Les temps en non-mixité peuvent être à la fois des espaces ponctuels, mis en place à la demande du public concerné et/ou sur propositions des encadrants et encadrantes, et des espaces qui s’inscrivent dans le temps. Ce temps varie selon les besoins, les envies et la durée nécessaire à l’aquisition d’une autonomie personnelle.
II.Mise en place des espaces non-mixtes.
Les espaces non mixtes sont des espaces privilégiés d’échanges, de fait, ils faut faire en sorte d’élaborer, de construire avec les enfants, les jeunes, les adultes un espace sécurisé et sécurisant.
L’espace non mixte puisque temporaire, transitoire et en lien avec le fait de mieux vivre la mixité, doit être demandé par le groupe ou mis en place pour des objectifs d’égalité des possibles d’être et de faire dans l’espace en mixité.
L’espace non mixte dans ce qui se vit en son sein est donc construit par le groupe et tend vers des objectifs clairement définis. Qu’il s’agisse d’espace non mixte qui se vivent en sorties, par le biais de réunion d’enfants, d’activités, de projet collectifs les enfants, adolescents ou adultes sont investit dans l’élaboration, le vécu et l’évaluation.

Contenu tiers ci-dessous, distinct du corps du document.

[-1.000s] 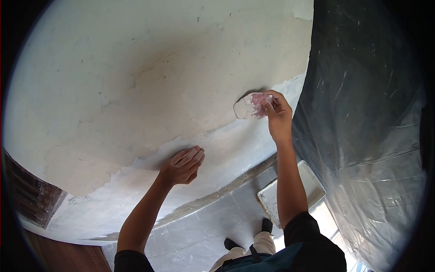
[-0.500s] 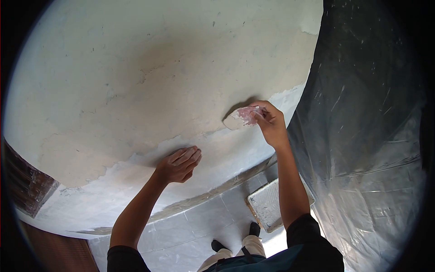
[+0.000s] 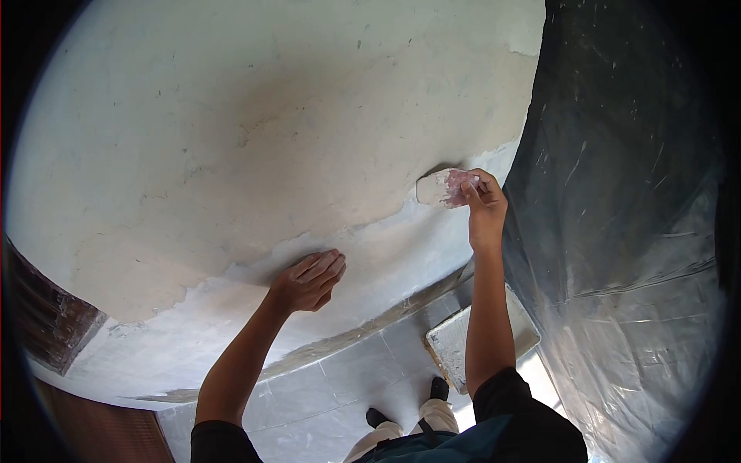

Il est important que ces espaces soient suivis par une personne référente, qui accompagnera le groupe d’enfant à travers les échanges, les activités, les sorties et les projets. , il ne s’agit ni d’un espace où l’on peut vivre que des activités dite de filles ou de garçons, ni un espace de lutte contre l’autre sexe.
De plus il est évident que seulement une femme peut accompagner un groupe non mixte fille et vis versa pour les garçons.
De plus l’utilisation des lieux doit être réfléchis car un lieu de passage en mixité ne peut pas être réapproprier pour un espace non mixte. Il nous semble important que ces lieux soient clairement identifiables (cabane des fille, cabane des garçon, local spécifique, signalétique...), pour pouvoir être protégés.
Adeline, Aline, Aurélie, Mélodie et Nora, CEMEA Pays De La Loire.